"Vivre sans bonheur et n'en point dépérir" de Véronique Ovaldé

 

Vivre sans bonheur et n’en point dépérir
Auteur : Véronique Ovaldé
Éditions : Flammarion (19 Août 2026)
ISBN : 978-2080511096
210 pages

Quatrième de couverture

"Elle passe sa vie à écoper et goudronner les brèches dans la cale afin que la famille ne coule pas. Car si les Petites la chérissent, si elles aiment sa douceur, son indulgence, sa tendresse, elles préféreraient, et de loin, ressembler à leur père. Les enfants peuvent être des animaux cruels. Le Père, fielleux, la surnomme “miss martyre”. Ses belles-sœurs continuent de lui dire gentiment et sottement “tu es une vraie sainte”. Et qui peut bien souhaiter, en toute connaissance de cause, ressembler à une victime ?" Pour la première fois, Véronique Ovaldé s'aventure dans sa biographie pour faire le portrait de sa mère, mais elle le fait à sa façon, avec le recours revendiqué, exquis et inventif à la fiction, se plaisant à rêver pour sa mère à d'intempestives bifurcations et d'improbables autres vies.

Mon avis

Dans ce beau roman, Véronique Ovaldé mêle fiction et réalité en présentant le portrait de sa mère. Parfois, elle imagine un autre choix que celui qui a été fait. Elle montre combien la trajectoire de chaque vie est soumise à de mini décisions, à des bifurcations plus ou moins voulues. Il y a ce qu'on désire, ce qu'on nous impose et ce qui s'impose.
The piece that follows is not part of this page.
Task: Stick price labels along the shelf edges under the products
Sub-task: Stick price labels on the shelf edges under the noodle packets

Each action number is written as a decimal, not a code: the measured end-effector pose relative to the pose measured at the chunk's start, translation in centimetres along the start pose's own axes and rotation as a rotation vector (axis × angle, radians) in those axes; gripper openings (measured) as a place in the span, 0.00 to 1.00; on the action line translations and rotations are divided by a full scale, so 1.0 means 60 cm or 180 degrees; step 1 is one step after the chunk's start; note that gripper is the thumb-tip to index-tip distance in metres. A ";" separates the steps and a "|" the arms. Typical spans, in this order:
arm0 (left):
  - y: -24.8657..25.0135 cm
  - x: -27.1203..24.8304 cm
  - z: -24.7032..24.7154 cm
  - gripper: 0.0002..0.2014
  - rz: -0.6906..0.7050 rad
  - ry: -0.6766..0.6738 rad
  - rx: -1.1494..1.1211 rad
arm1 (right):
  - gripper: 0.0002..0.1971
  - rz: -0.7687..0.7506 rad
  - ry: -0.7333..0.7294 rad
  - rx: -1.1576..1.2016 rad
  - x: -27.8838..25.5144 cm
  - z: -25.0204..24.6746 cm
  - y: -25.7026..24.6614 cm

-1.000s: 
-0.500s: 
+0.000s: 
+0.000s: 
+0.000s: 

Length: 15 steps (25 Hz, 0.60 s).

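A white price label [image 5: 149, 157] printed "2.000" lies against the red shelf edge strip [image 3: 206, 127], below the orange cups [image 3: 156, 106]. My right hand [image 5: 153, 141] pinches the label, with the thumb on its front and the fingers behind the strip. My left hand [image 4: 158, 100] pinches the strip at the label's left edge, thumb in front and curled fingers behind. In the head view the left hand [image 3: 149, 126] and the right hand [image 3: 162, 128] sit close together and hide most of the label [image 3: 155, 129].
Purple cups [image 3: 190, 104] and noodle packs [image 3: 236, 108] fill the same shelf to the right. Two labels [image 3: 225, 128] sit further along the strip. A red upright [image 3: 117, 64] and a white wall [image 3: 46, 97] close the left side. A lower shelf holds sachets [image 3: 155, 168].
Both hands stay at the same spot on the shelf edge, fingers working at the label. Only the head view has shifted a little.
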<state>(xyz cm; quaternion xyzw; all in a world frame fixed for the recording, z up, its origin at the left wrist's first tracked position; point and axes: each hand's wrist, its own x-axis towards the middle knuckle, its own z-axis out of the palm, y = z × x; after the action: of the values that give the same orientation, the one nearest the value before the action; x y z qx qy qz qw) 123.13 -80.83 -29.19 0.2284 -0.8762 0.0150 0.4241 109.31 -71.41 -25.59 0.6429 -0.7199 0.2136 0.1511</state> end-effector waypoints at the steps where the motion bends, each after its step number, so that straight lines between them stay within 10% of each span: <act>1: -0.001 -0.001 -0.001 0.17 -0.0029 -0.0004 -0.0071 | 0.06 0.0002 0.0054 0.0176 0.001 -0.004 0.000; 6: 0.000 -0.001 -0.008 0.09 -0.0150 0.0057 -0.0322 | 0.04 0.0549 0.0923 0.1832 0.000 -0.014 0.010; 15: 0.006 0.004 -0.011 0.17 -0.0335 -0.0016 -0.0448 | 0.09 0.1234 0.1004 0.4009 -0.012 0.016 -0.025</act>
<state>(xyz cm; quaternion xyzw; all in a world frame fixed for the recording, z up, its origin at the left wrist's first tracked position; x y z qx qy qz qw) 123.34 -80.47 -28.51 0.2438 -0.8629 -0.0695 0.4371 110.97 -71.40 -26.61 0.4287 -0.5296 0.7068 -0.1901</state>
Ce portrait de femme est celui d'autres femmes ayant vécu à la même époque, ayant subi les mêmes traumatismes. C'est aussi une façon de leur donner à toutes une existence autre, plus belle, plus douce.

Cette mère est une femme forte, qui malgré ce qu'elle a subi, a réussi à être un peu celle qu'elle souhaitait. J'ai aimé l'analyse des relations qu'elle tisse tout au long de sa vie.

L'écriture et le style plaisant, facile à aborder, en font un livre très agréable.

L'originalité vient du fait que l'auteur se plaît à imaginer ce qui aurait pu être, qu'elle interprète ce qu'elle pense qui a été. Cela offre un récit vivant, vibrant et empli d'humanité. Certains trouveront dommage de ne pas connaître la part du vrai et du faux.

Il n'est jamais facile de parler de quelqu'un de sa famille sans juger, sans trop se positionner. L’autrice a un ton très juste et offre un hommage poignant à sa mère.

NB : J'aurais souhaité quelques documents : photos, lettres ou autres de la famille pour accompagner ce récit.